How Do You Solve Complex Polynomial Long Division Problems?

[acuraintegra9]

Divide the polynomials by using long division.
(-9x^6+7x^4-2x^3+5)/(3x^4-2x+1)



When I attempted it I started by pulling using 3x^2 . multiplied that by the (3x^4-2x+1) and from there I had to use a fraction of 7/3 or something and then couldn't divide into x cubed.


If anyone can help me that would help out so much.. All the examples in my book, that we talked about in class, and the ones online are mostly simple ones that work out evenly, are not that high of exponents etc.

 

[symbolipoint]

Use the polynomials in their expanded forms. Your first partial quotient should be -3x^2. Multiply this by the divisor and subtract the result from the dividend to obtain your revised dividend in order to continue the process.
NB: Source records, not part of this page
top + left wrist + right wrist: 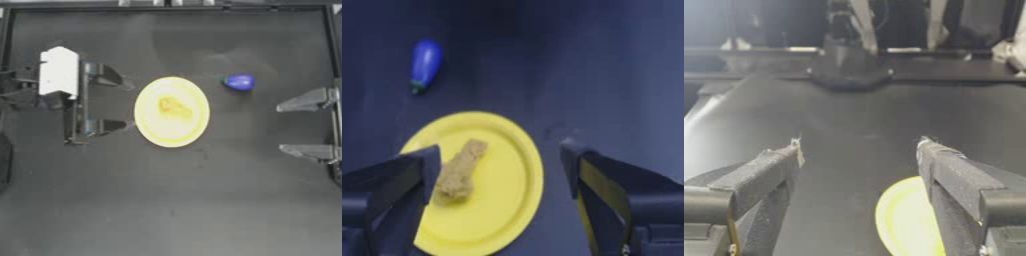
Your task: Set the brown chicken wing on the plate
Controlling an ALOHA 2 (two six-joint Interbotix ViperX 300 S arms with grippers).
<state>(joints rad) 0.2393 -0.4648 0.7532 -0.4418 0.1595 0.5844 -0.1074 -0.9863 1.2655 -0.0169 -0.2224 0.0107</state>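
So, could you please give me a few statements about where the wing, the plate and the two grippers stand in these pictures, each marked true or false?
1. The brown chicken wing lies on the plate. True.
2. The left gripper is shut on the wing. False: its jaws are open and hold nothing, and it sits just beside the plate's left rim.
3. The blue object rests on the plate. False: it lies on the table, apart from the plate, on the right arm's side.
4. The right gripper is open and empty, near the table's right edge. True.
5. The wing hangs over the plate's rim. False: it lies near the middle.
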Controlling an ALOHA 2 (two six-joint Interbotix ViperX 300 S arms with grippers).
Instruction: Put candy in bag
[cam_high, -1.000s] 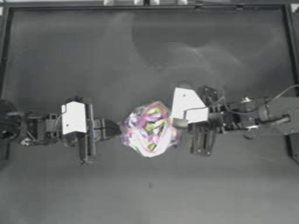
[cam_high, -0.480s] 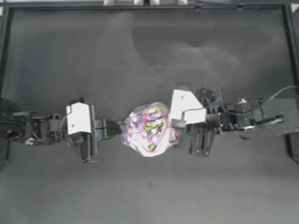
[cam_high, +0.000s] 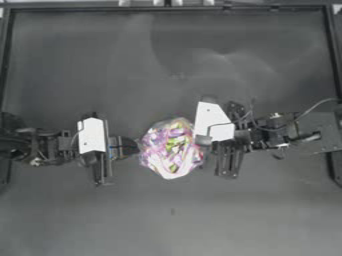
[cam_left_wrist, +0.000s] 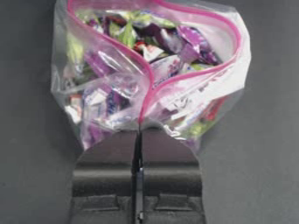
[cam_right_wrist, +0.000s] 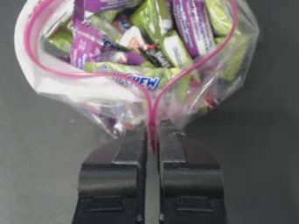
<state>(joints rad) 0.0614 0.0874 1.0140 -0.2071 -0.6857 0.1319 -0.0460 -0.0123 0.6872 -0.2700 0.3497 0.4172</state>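
Bag (cam_high: 171, 149), near the tabletop's (cam_high: 171, 60) middle, is pinched at opposite ends of its pink seal by left gripper (cam_left_wrist: 139, 127) and right gripper (cam_right_wrist: 152, 133), mouth open.

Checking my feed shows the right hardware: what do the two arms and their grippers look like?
Both arms are dark metal linkages, each carrying a white block near the wrist. The left gripper and right gripper have matte black, flat fingers with rounded shoulders. Thin cables loop along the right arm. No readable markings show.
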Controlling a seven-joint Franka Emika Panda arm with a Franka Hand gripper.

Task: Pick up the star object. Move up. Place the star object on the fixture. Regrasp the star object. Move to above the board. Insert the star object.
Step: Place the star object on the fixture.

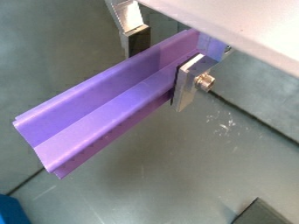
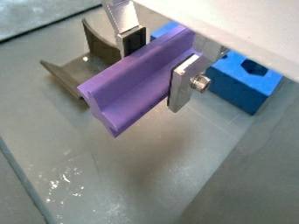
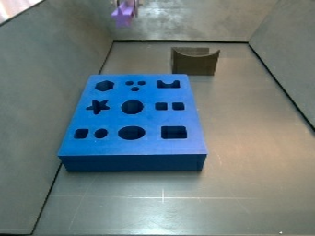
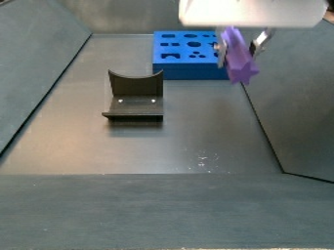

(note carefully, "-3x^2" means "negative three times x squared")

 

[acuraintegra9]

I did that much, but then the tricky part is when I add it in what's left after eliminating the x6 and x5 I get .. 7x^4-8x^3+3x^2+0x +5

dont know what to do from there.. do I have to multiply the 3x^4 by some sort of fraction to get it to equal to 7 to cancel out..

 

[acuraintegra9]

please help! not sure what to do .. I get stuck at the next step .. not sure what to multiply by, don't cancel the x to the fourth's out

 

[symbolipoint]

The second partial division and subtraction yielded a remainder. The process needed inclusion of the last both two terms in order to perform a sensible second subtraction; I needed to use all FIVE terms of the divisor, which is why the last two expanded form terms of the dividend were needed.

I have no easy way to typeset or express the numeric process in this forum. Let me just say, my final result after simplification was
-3x^2+(7/3)+(-8x^3 + 3x^2-(14/3)x+4)/(3x^4 -2x+1)

See if you can duplicate that! So many symbols and slightly lengthy, maybe I made an error.

 

[acuraintegra9]

thats pretty much what I came up with , not sure though with it all being a remainder like that.. that's half the reason I thought my answer was wrong

 

[symbolipoint]

thats pretty much what I came up with , not sure though with it all being a remainder like that.. that's half the reason I thought my answer was wrong

What course are you in? How does your textbook treat this topic? Did your teacher mention or give any example like the one you posted?

You could try checking my result using multiplying the result by the divisor; it should be found equivalent to the dividend.